Using the entries that follow, write out the line containing "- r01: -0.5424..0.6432", the line containing "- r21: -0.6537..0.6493", and every line between them, exactly and nothing else.

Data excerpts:

_ _ _ _ _

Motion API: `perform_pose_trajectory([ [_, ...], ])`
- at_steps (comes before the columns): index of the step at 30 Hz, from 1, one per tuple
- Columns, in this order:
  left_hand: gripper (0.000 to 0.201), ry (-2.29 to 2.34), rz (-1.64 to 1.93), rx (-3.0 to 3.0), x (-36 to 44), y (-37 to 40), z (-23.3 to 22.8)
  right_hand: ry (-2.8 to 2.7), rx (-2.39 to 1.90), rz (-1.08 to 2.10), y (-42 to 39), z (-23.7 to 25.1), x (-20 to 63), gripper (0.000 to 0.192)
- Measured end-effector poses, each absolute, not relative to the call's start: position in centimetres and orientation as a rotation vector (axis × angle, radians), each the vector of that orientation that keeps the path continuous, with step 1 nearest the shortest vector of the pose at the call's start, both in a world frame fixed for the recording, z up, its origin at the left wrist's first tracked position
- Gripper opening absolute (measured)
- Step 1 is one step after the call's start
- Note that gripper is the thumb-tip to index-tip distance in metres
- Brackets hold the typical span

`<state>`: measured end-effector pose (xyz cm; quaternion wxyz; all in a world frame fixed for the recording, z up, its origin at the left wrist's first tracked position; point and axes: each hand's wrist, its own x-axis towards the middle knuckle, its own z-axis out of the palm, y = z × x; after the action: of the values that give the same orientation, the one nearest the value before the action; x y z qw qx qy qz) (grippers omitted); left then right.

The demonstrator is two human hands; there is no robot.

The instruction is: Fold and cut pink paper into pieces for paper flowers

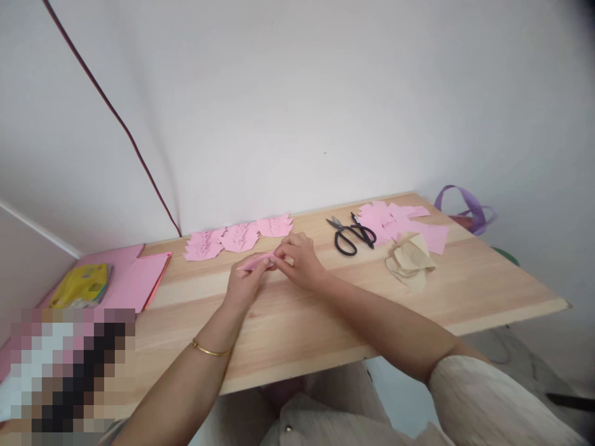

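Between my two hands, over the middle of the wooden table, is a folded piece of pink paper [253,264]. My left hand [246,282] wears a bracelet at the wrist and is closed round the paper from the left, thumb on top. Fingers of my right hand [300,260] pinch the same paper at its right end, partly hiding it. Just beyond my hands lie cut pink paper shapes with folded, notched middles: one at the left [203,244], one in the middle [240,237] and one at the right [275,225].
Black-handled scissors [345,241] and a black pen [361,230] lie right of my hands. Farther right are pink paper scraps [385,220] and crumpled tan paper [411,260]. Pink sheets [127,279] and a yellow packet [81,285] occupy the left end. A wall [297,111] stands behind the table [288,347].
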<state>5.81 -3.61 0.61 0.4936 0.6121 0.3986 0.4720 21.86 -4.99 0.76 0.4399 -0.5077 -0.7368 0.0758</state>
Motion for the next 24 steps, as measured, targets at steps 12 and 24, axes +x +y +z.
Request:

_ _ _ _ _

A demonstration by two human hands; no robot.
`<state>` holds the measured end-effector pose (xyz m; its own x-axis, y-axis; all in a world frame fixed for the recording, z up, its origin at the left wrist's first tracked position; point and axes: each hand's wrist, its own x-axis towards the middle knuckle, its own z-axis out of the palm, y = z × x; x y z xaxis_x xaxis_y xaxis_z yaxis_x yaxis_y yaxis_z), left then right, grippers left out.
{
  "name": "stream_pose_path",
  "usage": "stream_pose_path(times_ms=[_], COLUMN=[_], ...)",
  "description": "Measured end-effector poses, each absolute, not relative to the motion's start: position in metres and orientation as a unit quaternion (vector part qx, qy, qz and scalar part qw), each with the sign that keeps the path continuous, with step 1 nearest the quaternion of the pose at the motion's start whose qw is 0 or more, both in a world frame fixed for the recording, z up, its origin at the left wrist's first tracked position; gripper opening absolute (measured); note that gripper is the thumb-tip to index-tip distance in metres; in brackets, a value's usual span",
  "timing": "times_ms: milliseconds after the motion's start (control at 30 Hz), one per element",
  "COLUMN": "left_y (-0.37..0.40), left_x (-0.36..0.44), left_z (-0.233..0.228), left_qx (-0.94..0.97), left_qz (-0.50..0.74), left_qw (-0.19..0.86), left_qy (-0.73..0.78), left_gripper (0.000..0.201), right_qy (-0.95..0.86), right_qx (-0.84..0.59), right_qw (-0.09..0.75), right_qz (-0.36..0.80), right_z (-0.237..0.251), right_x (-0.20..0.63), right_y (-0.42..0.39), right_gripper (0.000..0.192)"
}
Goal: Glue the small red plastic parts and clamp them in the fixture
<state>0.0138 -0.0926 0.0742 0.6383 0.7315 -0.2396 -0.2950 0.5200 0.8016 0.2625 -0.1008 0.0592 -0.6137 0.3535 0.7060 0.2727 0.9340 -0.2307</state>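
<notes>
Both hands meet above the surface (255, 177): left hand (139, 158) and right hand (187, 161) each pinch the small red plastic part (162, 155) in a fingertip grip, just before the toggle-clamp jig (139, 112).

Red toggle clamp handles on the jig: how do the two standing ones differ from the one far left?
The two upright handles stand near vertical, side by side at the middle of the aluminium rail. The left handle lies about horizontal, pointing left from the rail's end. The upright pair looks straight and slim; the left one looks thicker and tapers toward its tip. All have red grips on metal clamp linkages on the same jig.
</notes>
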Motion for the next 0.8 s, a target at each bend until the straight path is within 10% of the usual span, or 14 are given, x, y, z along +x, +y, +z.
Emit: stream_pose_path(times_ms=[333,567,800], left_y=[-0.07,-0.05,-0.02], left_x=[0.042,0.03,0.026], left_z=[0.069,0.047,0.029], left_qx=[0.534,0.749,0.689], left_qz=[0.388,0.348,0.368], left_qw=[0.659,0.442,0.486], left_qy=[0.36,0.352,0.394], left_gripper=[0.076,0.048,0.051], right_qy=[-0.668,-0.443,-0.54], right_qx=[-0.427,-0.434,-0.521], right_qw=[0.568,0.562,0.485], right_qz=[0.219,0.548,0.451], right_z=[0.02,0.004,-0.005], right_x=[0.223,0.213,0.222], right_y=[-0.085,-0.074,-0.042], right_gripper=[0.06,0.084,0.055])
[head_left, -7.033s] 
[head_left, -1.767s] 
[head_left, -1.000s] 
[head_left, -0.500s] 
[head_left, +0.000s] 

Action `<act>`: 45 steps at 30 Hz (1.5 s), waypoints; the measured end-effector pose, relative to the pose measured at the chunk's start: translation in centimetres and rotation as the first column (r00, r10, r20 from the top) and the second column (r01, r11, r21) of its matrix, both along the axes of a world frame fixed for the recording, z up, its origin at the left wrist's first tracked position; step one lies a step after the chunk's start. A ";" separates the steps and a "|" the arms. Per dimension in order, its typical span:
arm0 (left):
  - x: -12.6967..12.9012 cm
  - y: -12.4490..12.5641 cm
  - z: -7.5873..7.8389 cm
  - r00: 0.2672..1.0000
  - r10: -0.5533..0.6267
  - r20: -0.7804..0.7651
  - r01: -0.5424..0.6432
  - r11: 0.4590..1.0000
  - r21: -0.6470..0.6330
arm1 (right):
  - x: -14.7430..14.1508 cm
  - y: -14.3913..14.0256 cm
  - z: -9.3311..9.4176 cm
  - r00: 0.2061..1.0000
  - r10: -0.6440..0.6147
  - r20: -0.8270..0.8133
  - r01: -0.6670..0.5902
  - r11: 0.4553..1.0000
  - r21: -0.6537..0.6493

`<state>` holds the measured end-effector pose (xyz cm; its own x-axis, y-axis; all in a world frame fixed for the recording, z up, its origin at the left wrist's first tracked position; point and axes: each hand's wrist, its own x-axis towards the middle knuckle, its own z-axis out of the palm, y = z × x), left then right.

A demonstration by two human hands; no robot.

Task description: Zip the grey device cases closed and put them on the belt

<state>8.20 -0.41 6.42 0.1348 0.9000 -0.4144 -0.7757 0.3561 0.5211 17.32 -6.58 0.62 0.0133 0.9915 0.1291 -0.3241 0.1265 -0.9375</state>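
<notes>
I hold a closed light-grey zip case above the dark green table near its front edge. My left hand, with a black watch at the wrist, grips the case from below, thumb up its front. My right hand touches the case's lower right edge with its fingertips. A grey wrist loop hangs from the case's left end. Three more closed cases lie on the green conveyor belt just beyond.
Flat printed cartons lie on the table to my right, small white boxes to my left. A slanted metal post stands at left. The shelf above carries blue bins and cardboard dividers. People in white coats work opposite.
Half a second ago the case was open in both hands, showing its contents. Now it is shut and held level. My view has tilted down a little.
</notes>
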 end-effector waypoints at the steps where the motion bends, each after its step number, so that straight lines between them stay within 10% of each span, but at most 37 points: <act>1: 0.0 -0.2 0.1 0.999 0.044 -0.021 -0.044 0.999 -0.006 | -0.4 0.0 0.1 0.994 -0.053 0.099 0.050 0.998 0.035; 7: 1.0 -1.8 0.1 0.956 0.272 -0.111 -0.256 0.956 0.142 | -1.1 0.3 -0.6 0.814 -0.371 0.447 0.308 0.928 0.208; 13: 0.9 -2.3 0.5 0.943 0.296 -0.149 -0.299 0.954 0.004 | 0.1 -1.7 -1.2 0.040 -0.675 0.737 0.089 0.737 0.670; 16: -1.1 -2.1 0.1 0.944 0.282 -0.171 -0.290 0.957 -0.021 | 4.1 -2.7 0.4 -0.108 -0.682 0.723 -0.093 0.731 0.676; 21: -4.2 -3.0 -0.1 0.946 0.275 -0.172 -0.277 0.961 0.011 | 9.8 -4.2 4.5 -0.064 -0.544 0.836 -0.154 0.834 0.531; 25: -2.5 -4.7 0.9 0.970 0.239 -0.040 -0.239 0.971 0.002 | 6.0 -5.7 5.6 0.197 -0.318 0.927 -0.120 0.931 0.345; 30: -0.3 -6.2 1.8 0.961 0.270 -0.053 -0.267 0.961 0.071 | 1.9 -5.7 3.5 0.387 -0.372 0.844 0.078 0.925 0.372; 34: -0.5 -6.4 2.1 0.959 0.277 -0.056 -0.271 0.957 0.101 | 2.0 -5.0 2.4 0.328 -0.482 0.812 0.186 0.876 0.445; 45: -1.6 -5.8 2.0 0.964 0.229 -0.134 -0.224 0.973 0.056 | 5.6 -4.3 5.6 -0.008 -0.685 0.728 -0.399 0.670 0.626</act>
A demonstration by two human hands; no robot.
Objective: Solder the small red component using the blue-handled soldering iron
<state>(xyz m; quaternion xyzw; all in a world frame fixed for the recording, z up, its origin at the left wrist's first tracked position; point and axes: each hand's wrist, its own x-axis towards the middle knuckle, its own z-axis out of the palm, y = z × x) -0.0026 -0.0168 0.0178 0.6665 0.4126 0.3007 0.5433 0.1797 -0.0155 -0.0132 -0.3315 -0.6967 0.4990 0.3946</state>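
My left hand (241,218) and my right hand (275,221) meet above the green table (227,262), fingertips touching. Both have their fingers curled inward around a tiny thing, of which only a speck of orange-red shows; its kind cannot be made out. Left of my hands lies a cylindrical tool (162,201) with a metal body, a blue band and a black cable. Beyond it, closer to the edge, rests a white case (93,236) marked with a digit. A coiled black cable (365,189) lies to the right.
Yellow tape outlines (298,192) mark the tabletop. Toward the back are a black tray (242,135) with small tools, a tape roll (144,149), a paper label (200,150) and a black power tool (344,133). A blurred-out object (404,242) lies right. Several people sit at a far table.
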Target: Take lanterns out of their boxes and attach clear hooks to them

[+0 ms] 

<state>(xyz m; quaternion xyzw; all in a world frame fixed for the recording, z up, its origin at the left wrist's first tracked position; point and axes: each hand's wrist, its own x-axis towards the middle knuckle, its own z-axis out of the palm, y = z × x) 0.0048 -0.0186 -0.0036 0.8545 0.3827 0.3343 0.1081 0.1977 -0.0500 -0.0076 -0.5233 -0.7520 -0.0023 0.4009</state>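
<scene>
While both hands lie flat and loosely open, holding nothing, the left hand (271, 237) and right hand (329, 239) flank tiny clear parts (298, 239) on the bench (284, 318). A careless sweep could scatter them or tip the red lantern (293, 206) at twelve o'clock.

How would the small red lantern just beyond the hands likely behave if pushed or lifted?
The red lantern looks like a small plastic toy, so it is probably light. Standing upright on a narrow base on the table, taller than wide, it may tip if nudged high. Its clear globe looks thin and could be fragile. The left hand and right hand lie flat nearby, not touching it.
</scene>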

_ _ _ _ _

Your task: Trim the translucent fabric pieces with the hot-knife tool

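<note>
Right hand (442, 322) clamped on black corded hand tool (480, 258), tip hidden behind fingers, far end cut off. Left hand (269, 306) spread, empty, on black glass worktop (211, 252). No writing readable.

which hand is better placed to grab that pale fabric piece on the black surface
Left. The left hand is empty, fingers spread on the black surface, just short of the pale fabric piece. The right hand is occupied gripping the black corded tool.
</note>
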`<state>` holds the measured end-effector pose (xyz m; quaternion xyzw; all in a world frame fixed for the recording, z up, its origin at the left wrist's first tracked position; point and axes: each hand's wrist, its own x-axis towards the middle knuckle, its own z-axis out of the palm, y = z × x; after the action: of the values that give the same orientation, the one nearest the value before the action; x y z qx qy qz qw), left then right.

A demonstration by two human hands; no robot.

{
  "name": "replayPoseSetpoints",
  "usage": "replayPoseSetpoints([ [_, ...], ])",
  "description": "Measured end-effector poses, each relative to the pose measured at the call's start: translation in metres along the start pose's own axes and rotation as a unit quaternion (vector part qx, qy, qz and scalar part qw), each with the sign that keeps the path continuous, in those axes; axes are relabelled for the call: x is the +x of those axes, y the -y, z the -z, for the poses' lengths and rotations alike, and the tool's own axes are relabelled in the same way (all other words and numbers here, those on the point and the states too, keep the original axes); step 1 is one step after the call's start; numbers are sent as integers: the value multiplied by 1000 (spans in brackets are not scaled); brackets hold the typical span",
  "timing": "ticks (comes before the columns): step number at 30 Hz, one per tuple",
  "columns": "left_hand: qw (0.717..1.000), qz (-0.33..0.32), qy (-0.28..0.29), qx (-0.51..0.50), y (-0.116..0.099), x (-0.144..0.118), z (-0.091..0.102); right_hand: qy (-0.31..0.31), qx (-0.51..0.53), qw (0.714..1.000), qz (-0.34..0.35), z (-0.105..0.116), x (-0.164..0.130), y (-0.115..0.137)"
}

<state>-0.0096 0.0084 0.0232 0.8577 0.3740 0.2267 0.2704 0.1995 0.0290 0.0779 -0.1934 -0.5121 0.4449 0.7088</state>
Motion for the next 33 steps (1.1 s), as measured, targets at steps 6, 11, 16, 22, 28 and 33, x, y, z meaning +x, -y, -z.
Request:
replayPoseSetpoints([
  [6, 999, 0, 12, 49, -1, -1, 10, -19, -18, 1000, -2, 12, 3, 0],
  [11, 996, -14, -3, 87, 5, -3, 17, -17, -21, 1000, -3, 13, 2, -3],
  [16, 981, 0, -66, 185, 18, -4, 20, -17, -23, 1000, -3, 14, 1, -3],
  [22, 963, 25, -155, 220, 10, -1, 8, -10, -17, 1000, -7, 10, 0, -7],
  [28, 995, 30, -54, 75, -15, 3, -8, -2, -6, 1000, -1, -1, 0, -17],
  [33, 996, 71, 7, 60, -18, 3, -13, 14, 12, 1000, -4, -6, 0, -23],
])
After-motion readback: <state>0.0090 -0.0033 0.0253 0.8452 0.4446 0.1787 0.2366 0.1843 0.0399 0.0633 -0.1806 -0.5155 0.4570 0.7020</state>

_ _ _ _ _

### [Task answer]
  - r01: -0.5424..0.6432
  - r11: 0.4590..1.0000
  - r21: -0.6470..0.6330
arm1 (right):
  - x: -14.7430..14.1508 cm
  - y: -14.3913..14.0256 cm
  - z: -9.3311..9.4176 cm
  - r00: 0.2061..1.0000
  - r10: -0.6440..0.6147
  - r20: -0.8270..0.8133
  - r01: -0.6670..0.5902
  - r11: 0.4553..1.0000
  - r21: -0.6537..0.6493

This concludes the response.